Passant aux impressions que notre langue et notre littérature ont pu garder de l’ancien état des peuples germains, nous trouverons qu’elles se bornent à de faibles vestiges, d’autant plus importans à recueillir qu’ils sont plus rares. D’où nous viennent donc, messieurs, les matériaux de notre littérature, et principalement de la poésie chevaleresque qui en forme, au moyen âge, la partie la plus considérable ? Doit-elle quelque chose aux traditions celtiques de la vieille Gaule, ou à des légendes originaires du pays de Galles et de la Bretagne ? Serait-il vrai que le chant des trouvères fût un dernier écho de la harpe des bardes ? Et si ces origines de la muse française sont trouvées mensongères, qu’a-t-elle emprunté de la muse provençale, sa sœur aînée, qu’elle a trop fait oublier ? Depuis le cours que M. Fauriel a professé dans cette faculté[1], on ne peut plus douter que les poètes de la France méridionale n’aient raconté, avant leurs frères d’Artois ou de Normandie, dans des épopées en partie perdues, toutes ces aventures de chevalerie qui ont fourni aux poètes de la France du nord le sujet d’intarissables récits.
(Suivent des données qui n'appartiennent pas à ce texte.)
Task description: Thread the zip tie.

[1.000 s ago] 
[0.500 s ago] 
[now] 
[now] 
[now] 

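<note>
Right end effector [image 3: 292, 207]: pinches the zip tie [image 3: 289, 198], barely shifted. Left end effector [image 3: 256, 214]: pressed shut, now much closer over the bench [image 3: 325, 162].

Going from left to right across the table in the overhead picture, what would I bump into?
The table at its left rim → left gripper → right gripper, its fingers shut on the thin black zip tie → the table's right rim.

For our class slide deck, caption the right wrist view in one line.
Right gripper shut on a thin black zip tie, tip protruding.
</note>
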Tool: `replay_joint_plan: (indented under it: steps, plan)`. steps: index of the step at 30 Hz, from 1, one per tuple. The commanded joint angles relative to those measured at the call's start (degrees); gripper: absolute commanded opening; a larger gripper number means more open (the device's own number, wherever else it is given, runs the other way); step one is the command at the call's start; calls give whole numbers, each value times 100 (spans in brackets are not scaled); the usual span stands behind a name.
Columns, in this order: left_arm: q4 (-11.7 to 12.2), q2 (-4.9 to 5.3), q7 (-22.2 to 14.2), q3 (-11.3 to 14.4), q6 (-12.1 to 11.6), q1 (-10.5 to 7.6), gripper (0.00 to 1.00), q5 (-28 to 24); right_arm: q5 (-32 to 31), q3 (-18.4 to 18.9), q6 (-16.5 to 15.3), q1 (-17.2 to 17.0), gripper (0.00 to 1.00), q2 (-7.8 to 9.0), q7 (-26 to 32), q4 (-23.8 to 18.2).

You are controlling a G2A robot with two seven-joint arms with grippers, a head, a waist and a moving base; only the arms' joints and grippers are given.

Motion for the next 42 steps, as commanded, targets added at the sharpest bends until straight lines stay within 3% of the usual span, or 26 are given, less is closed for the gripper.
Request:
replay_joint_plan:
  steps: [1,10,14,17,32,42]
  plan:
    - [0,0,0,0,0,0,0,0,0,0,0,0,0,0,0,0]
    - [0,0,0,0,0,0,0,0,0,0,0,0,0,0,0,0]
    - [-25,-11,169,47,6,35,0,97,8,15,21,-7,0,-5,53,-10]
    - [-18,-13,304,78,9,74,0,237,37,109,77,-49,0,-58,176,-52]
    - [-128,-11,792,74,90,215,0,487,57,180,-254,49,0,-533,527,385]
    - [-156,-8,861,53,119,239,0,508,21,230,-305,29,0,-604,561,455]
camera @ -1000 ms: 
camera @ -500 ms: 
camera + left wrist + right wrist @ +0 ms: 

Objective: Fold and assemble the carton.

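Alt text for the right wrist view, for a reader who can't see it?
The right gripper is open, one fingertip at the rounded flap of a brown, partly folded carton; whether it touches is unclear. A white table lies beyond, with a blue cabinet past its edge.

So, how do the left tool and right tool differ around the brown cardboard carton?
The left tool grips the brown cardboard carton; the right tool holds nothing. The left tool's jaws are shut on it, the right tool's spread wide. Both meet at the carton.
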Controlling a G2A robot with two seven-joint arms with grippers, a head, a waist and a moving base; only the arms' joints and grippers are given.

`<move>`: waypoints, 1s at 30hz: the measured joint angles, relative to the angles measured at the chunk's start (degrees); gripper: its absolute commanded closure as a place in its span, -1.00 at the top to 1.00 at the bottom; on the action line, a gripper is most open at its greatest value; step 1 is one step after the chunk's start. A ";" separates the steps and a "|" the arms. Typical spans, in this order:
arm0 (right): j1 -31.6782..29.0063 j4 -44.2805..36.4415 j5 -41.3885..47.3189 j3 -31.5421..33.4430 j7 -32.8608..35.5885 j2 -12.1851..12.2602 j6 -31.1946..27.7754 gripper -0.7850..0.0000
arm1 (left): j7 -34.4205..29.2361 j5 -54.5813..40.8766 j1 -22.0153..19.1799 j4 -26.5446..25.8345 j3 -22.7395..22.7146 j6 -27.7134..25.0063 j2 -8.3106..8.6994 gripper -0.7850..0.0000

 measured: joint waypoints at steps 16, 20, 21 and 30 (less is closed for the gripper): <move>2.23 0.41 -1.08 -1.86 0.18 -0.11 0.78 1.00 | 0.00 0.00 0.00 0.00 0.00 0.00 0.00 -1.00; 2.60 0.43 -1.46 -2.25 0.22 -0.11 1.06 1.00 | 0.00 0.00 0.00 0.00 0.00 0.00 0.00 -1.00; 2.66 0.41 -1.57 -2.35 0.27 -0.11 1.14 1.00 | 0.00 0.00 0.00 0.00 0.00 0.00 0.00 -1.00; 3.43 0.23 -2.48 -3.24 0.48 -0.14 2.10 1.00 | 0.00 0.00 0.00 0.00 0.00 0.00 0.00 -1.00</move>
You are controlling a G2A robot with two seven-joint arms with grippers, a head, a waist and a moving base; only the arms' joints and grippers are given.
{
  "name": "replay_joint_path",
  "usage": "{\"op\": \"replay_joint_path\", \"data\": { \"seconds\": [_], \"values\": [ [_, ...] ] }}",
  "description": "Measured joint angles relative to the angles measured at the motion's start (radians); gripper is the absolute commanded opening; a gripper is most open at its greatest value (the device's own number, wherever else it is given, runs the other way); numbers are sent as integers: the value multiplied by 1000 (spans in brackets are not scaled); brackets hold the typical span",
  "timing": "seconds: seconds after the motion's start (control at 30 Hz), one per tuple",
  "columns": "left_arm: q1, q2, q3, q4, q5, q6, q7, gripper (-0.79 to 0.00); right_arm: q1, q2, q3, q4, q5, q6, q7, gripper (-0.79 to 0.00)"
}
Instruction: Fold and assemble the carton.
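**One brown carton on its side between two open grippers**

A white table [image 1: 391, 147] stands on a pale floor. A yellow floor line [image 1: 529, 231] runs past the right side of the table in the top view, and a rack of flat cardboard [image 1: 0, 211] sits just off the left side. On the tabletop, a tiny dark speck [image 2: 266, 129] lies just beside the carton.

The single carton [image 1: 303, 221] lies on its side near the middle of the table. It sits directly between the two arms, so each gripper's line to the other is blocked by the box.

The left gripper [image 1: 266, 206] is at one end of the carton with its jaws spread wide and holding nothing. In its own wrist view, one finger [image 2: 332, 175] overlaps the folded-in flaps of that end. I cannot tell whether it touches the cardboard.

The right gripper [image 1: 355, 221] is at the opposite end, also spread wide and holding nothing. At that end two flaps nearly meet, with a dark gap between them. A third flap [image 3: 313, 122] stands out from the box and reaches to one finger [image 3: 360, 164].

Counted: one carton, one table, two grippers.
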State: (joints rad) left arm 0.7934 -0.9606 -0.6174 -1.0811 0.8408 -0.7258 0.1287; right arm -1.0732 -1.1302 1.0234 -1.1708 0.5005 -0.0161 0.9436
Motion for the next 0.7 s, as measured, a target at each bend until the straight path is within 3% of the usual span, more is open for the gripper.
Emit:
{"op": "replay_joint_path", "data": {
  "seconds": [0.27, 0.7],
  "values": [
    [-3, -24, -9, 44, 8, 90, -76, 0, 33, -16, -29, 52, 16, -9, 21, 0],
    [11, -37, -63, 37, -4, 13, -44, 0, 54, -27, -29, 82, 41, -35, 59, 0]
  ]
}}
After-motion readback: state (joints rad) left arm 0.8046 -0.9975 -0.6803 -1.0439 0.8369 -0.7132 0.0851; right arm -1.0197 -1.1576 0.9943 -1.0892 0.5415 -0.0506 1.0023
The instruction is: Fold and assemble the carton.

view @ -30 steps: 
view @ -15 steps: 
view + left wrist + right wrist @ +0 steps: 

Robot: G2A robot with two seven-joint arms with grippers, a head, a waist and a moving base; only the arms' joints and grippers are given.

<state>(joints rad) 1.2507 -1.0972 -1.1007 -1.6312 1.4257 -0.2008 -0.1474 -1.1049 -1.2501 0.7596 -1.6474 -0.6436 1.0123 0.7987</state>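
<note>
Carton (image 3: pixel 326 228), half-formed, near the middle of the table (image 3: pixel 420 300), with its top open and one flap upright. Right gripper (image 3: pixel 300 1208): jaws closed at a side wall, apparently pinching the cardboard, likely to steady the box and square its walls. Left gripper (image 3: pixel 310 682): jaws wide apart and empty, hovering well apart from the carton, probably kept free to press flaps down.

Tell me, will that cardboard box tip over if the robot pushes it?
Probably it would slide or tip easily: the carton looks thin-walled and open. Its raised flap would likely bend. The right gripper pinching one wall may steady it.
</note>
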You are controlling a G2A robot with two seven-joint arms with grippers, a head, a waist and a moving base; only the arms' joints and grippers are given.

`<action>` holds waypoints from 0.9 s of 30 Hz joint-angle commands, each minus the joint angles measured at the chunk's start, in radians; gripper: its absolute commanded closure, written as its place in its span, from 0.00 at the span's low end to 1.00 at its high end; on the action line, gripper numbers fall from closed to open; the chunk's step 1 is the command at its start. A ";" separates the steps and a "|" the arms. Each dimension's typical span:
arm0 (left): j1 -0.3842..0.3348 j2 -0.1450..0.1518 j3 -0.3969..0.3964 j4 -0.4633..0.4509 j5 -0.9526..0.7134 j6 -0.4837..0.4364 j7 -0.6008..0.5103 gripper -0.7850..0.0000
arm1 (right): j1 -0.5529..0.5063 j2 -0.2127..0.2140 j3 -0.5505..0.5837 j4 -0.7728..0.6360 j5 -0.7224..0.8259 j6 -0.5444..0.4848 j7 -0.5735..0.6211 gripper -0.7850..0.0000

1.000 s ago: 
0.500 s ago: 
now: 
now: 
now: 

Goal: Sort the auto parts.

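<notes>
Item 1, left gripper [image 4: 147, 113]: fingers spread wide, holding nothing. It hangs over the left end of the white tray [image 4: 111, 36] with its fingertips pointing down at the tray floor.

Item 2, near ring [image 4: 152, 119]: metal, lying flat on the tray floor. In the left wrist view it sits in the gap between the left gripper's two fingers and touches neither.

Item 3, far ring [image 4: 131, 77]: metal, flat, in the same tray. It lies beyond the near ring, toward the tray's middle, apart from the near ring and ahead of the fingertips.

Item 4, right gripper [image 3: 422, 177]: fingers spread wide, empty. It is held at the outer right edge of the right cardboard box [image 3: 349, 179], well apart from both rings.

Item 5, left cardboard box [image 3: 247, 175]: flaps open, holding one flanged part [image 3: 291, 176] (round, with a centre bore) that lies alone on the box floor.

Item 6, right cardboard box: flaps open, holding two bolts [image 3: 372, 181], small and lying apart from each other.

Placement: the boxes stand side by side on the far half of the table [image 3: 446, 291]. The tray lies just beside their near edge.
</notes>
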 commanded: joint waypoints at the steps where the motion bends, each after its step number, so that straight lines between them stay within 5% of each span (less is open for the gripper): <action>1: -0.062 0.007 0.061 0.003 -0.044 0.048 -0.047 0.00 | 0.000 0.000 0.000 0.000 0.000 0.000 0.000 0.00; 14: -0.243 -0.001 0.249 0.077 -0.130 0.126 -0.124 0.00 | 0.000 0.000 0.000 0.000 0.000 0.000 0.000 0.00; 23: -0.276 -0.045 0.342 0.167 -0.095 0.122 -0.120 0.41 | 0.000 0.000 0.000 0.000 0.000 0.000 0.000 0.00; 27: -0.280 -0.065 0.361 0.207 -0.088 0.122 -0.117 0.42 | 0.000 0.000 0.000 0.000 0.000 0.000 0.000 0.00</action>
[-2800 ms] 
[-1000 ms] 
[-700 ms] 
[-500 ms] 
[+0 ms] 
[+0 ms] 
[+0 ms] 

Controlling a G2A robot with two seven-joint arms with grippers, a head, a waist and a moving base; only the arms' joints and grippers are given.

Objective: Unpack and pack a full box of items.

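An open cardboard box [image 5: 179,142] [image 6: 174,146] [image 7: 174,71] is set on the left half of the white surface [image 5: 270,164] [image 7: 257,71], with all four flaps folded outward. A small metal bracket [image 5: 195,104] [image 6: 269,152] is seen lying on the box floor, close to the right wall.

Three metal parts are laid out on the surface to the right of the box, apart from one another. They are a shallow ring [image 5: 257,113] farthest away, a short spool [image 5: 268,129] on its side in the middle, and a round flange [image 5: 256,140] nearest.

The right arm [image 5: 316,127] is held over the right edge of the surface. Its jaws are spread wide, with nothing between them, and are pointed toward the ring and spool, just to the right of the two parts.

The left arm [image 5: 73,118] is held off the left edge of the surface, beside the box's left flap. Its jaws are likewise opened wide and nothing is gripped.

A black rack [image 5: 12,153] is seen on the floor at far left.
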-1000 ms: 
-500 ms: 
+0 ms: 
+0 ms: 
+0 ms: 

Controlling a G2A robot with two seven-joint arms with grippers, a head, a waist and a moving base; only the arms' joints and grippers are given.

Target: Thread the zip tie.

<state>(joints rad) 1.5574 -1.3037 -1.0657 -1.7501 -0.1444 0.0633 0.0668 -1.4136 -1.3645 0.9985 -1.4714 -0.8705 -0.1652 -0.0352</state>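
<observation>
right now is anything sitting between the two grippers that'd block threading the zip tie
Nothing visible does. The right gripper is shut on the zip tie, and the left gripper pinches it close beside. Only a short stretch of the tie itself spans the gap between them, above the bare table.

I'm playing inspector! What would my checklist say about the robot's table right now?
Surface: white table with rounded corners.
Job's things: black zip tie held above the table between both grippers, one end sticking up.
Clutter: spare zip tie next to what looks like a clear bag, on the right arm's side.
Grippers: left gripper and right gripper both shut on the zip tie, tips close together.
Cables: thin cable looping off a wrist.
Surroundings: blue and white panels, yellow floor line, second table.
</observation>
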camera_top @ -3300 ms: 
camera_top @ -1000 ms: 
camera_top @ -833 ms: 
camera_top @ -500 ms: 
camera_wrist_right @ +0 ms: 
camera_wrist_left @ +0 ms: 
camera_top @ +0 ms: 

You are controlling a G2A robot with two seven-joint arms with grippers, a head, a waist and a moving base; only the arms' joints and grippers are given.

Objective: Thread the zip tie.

Quand vous verrez, messieurs, à quel point l’Europe entière s’est empressée d’adopter ces récits et de les reproduire, vous sentirez mieux avec quelle gravité se présentait la question de leur origine, et de quelle importance est la solution si neuve et si satisfaisante que M. Fauriel en a donnée.

Jusqu’ici nous n’avons parlé que de l’Occident : il faut présentement tourner notre vue d’un autre côté. Tandis que la langue française se formait laborieusement des débris de la langue latine, tandis que la chevalerie naissante mêlait quelque générosité et quelque enthousiasme aux violences de la féodalité, et que la lit-

  1. Voyez la première série de la Revue des deux mondes, dernier trimestre de 1832, où se trouve imprimé le cours de M. Fauriel.